__Exercise prompt__.
The reply must reproduce each line below exactly.

-.-.-

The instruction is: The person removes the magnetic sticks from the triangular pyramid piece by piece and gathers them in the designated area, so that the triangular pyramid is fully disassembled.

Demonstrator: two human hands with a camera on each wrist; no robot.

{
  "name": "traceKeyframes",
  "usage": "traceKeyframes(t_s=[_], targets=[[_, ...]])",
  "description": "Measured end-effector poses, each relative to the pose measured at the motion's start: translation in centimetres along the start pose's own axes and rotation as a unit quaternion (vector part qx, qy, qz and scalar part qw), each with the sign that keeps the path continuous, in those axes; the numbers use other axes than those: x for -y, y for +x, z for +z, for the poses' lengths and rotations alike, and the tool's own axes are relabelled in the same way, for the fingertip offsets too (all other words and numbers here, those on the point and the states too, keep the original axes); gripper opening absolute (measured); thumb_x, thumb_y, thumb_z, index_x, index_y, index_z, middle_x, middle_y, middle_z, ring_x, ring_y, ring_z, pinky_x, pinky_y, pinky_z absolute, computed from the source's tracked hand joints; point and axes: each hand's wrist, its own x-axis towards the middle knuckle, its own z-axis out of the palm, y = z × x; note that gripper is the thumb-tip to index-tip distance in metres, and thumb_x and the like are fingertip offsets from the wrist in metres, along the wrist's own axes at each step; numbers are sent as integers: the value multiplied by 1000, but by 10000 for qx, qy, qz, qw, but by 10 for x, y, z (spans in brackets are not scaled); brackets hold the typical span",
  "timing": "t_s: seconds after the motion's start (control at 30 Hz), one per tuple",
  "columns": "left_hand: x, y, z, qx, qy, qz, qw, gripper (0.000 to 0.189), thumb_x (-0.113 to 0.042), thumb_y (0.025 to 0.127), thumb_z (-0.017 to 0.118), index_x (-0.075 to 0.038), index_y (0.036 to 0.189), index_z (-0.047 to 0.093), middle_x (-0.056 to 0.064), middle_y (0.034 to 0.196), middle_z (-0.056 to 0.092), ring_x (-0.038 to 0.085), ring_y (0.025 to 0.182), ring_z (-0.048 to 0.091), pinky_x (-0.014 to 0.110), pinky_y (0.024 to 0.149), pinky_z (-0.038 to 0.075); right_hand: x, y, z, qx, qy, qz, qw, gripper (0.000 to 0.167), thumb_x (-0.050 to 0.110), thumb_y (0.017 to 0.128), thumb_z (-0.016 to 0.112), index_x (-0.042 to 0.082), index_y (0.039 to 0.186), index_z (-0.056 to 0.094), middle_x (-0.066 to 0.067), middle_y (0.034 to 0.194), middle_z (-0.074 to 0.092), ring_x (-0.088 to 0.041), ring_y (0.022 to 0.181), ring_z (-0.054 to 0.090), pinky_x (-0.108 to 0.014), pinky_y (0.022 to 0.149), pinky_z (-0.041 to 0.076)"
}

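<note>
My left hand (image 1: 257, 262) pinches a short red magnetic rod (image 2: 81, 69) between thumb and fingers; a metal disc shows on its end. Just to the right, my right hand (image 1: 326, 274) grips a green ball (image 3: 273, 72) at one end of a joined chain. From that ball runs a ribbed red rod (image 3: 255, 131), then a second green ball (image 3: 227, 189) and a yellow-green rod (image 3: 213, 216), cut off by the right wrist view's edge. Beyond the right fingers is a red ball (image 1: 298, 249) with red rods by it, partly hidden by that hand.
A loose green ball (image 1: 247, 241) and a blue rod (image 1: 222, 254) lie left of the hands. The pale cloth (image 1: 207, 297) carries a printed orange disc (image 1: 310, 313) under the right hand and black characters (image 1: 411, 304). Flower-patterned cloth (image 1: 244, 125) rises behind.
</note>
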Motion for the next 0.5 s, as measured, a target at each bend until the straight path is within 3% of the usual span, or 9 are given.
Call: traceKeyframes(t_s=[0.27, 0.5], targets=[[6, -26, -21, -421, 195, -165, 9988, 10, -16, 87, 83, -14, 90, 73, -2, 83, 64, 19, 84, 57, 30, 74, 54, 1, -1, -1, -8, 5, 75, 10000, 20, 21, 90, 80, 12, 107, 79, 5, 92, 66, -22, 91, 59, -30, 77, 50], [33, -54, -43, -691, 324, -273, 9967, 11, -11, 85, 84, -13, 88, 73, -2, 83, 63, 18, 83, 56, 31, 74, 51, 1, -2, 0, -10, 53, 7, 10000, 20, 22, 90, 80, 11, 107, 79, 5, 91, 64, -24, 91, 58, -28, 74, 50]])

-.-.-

__Exercise output__.
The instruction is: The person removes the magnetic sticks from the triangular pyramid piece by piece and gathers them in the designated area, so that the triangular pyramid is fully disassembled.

Demonstrator: two human hands with a camera on each wrist; no robot.

{
  "name": "traceKeyframes",
  "usage": "traceKeyframes(t_s=[_], targets=[[_, ...]])",
  "description": "Measured end-effector poses, each relative to the pose measured at the motion's start: translation in centimetres along the start pose's own axes and rotation as a unit quaternion (vector part qx, qy, qz and scalar part qw), each with the sign that keeps the path continuous, in those axes; the numbers use other axes than those: x for -y, y for +x, z for +z, for the poses' lengths and rotations alike, and the tool's own axes are relabelled in the same way, for the fingertip offsets too (all other words and numbers here, those on the point and the states too, keep the original axes); gripper opening absolute (measured); thumb_x, thumb_y, thumb_z, index_x, index_y, index_z, middle_x, middle_y, middle_z, ring_x, ring_y, ring_z, pinky_x, pinky_y, pinky_z absolute, computed from the source's tracked hand joints; point and axes: each hand's wrist, its own x-axis towards the middle knuckle, its own z-axis out of the palm, y = z × x; note that gripper is the thumb-tip to index-tip distance in metres, and thumb_x and the like are fingertip offsets from the wrist in metres, along the wrist's own axes at each step; numbers are sent as integers: the value multiplied by 1000, but by 10000 for qx, qy, qz, qw, but by 10 for x, y, z (spans in brackets are not scaled); brackets hold the typical span",
  "timing": "t_s: seconds after the motion's start (control at 30 Hz), one per tuple",
  "columns": "left_hand: x, y, z, qx, qy, qz, qw, gripper (0.000 to 0.189), thumb_x (-0.113 to 0.042), thumb_y (0.025 to 0.127), thumb_z (-0.017 to 0.118), index_x (-0.075 to 0.038), index_y (0.036 to 0.189), index_z (-0.047 to 0.093), middle_x (-0.056 to 0.064), middle_y (0.034 to 0.196), middle_z (-0.056 to 0.092), ring_x (-0.038 to 0.085), ring_y (0.025 to 0.182), ring_z (-0.048 to 0.091), pinky_x (-0.014 to 0.110), pinky_y (0.024 to 0.149), pinky_z (-0.038 to 0.075); right_hand: x, y, z, qx, qy, qz, qw, gripper (0.000 to 0.167), thumb_x (-0.050 to 0.110), thumb_y (0.017 to 0.128), thumb_z (-0.016 to 0.112), index_x (-0.042 to 0.082), index_y (0.039 to 0.186), index_z (-0.056 to 0.094), middle_x (-0.066 to 0.067), middle_y (0.034 to 0.194), middle_z (-0.074 to 0.092), ring_x (-0.088 to 0.041), ring_y (0.022 to 0.181), ring_z (-0.054 to 0.090), pinky_x (-0.108 to 0.014), pinky_y (0.022 to 0.149), pinky_z (-0.041 to 0.076)"
}

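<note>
My left hand (image 1: 257, 262) pinches a short red magnetic rod (image 2: 81, 69) between thumb and fingers; a metal disc shows on its end. Just to the right, my right hand (image 1: 326, 274) grips a green ball (image 3: 273, 72) at one end of a joined chain. From that ball runs a ribbed red rod (image 3: 255, 131), then a second green ball (image 3: 227, 189) and a yellow-green rod (image 3: 213, 216), cut off by the right wrist view's edge. Beyond the right fingers is a red ball (image 1: 298, 249) with red rods by it, partly hidden by that hand.
A loose green ball (image 1: 247, 241) and a blue rod (image 1: 222, 254) lie left of the hands. The pale cloth (image 1: 207, 297) carries a printed orange disc (image 1: 310, 313) under the right hand and black characters (image 1: 411, 304). Flower-patterned cloth (image 1: 244, 125) rises behind.
</note>
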Motion for the next 0.5 s, as measured, a target at each bend until the straight path is within 3% of the usual span, or 9 are given.
Call: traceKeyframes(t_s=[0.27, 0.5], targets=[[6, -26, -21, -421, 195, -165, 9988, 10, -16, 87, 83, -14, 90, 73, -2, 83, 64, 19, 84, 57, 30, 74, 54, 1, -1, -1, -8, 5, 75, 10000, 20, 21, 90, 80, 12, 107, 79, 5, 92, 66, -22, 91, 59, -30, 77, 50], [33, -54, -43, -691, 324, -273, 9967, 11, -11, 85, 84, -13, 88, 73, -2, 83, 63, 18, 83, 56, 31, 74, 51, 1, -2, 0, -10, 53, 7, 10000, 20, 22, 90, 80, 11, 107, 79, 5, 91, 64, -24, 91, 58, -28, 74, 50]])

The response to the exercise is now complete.